The Nationalisation of the South African Reserve Bank: a Legal-Historical Perspective of Three Central Banks
Author Gerda van Niekerk
Affiliations: BComm LLB LLD (UP). Senior lecturer, Department of Mercantile Law, University of Limpopo
Source: Fundamina, Volume 29 Issue 1, p. 80-109
The debate continues about whether the South African Reserve Bank should be nationalised or not. This contribution looks at the evolution of central banks, as well as at the origin and historical background of the central banks in three countries, namely the South African Reserve Bank, the Reserve Bank of Australia and De Nederlandsche Bank. The shares in the South African Reserve Bank belong to private shareholders; the Reserve Bank of Australia has been the property of the government of Australia since its inception; and De Nederlandsche Bank was nationalised in 1948. The potential nationalisation of the South African Reserve Bank will come with a hefty price tag, as the shareholders will have to be compensated for the value of their shares.

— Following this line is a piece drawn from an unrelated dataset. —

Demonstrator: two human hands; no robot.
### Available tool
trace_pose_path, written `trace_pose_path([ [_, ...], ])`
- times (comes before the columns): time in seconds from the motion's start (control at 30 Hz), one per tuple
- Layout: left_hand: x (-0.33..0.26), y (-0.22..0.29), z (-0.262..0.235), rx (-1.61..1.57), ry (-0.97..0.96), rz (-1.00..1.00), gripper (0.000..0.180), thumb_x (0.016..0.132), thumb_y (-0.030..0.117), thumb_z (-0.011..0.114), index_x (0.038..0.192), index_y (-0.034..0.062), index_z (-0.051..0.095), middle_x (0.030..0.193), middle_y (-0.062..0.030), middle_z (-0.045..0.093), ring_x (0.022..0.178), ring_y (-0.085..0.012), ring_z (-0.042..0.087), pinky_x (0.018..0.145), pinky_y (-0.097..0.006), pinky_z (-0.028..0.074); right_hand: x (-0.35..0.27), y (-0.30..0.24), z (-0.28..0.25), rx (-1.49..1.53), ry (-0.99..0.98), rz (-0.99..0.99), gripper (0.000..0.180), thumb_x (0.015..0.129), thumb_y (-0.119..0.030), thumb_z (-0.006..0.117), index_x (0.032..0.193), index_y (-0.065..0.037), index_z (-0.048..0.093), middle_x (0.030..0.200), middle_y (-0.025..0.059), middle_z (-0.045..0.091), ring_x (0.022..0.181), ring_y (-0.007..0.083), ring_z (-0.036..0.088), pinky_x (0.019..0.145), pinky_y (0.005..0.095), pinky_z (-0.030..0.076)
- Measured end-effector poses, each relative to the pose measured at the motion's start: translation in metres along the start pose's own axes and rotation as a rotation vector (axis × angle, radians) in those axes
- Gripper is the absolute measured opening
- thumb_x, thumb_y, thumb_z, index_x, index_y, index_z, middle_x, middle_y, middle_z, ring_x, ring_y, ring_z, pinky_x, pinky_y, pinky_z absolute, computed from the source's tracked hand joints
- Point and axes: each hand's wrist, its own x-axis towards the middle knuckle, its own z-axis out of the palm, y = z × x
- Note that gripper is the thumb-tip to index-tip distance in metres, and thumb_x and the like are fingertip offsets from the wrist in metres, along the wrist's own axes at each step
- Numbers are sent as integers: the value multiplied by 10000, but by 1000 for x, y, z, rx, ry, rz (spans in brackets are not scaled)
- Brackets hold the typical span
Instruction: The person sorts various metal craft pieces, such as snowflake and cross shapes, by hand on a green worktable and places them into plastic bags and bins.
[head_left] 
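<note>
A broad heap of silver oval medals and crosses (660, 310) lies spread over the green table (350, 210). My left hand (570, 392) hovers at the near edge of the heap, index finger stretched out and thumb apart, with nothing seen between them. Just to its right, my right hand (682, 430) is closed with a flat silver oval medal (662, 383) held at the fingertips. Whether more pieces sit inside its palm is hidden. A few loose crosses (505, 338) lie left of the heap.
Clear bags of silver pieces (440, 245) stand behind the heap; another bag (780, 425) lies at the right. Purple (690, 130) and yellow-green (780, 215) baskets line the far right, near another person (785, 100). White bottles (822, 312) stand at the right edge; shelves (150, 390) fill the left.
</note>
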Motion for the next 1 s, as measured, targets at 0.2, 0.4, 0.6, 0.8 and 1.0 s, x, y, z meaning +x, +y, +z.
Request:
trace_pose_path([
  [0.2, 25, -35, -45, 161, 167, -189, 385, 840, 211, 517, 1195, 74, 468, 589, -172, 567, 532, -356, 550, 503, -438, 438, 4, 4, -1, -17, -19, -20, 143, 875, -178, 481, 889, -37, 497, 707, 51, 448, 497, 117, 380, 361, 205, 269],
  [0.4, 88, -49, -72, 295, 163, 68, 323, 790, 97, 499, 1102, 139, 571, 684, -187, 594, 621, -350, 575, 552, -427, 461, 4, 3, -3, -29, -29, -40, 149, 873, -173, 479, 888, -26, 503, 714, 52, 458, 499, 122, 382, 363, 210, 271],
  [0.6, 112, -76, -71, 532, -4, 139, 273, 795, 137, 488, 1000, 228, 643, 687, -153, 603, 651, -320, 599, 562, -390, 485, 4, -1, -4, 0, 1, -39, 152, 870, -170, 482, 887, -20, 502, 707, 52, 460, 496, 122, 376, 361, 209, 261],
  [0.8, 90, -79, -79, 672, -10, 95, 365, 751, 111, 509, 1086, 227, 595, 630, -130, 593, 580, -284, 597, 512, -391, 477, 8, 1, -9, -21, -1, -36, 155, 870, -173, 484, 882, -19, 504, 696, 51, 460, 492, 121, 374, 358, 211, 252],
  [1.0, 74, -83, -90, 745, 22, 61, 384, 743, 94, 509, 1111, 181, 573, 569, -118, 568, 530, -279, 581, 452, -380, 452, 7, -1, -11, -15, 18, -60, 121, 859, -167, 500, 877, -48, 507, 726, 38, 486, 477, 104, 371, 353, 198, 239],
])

Section 224 of the Constitution of the Republic of South Africa, 1996 determines that the South African Reserve Bank should “protect the value of the currency in the interest of balanced and sustainable economic growth”. The constitutional power of the Bank to be responsible for monetary policy will not change if it is nationalised. This contribution recommends that the South African Reserve Bank not be nationalised due to the big cost thereof to South Africa and because not much will be achieved by such a step.